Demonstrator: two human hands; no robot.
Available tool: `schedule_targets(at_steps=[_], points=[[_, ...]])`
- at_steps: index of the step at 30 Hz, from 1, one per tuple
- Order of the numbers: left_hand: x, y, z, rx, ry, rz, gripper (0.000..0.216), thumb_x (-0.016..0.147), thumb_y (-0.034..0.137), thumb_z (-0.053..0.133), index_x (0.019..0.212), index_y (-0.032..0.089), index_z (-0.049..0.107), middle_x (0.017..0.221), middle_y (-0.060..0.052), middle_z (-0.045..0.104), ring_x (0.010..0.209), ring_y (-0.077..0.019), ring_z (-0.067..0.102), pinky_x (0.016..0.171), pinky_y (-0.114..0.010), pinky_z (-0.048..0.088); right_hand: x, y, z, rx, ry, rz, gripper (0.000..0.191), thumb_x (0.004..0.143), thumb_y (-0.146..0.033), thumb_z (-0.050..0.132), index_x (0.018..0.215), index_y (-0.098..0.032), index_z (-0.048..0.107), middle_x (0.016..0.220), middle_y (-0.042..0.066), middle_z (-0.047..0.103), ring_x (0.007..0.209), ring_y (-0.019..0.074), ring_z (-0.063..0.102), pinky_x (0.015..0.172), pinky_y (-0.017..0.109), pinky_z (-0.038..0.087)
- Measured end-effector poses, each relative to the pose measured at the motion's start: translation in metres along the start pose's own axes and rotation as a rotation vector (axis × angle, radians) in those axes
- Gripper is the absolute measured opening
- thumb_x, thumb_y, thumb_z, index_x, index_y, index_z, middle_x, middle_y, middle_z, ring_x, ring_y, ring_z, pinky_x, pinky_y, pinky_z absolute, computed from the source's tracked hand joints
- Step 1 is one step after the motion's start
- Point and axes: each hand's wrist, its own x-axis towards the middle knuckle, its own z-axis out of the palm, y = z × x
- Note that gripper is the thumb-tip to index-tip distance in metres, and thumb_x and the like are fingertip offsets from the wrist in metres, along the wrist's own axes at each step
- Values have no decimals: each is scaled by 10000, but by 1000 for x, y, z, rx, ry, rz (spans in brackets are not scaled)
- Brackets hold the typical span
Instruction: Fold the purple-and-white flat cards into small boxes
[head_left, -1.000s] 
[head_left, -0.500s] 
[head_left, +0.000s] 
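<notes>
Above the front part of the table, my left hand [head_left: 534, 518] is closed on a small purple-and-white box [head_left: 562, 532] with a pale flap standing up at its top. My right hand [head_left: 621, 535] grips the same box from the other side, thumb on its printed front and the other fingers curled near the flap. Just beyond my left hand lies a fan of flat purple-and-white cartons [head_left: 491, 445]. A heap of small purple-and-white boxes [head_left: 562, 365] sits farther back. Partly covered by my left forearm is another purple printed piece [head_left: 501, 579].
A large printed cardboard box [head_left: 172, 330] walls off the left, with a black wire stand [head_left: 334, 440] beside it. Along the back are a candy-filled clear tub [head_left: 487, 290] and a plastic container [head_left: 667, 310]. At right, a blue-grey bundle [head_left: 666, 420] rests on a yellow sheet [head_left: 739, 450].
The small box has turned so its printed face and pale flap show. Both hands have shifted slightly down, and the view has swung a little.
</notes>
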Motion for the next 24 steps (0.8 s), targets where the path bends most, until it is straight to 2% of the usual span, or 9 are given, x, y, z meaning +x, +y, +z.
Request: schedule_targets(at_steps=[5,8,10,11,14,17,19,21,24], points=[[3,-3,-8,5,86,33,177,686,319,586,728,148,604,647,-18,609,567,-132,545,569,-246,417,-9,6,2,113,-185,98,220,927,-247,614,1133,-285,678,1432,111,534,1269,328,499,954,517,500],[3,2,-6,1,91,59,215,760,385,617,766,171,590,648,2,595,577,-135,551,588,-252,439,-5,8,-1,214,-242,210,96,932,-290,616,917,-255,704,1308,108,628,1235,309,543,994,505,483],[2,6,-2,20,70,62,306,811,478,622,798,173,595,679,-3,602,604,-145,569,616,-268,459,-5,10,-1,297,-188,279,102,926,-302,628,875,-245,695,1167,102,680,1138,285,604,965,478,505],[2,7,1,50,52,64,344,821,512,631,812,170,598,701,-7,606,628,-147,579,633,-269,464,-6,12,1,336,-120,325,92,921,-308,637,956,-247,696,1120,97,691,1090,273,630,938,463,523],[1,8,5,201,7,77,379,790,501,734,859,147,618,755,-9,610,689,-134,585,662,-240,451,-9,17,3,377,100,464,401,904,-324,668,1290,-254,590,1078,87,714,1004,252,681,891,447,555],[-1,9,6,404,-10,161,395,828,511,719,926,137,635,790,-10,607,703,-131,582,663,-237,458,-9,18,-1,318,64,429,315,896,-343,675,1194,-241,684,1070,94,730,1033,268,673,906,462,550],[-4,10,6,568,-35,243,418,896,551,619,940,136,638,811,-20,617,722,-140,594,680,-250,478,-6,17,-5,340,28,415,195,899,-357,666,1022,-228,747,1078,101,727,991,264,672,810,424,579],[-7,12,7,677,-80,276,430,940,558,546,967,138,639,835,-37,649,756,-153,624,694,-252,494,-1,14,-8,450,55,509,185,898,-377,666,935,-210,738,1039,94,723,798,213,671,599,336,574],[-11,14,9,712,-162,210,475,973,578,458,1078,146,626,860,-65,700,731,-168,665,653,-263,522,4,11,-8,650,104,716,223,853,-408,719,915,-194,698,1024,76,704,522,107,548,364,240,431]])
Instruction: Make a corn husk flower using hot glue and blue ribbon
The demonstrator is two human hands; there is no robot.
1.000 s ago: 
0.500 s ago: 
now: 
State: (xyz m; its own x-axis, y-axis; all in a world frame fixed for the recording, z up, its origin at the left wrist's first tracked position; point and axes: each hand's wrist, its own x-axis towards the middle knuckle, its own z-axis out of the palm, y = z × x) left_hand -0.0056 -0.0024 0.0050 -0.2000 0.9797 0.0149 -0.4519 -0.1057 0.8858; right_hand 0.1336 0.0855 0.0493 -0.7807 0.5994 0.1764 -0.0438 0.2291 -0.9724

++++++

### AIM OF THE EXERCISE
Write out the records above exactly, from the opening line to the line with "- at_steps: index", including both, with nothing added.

### RESULT OF THE EXERCISE
Demonstrator: two human hands; no robot.
Available tool: `schedule_targets(at_steps=[_], points=[[_, ...]])`
- at_steps: index of the step at 30 Hz, from 1, one per tuple

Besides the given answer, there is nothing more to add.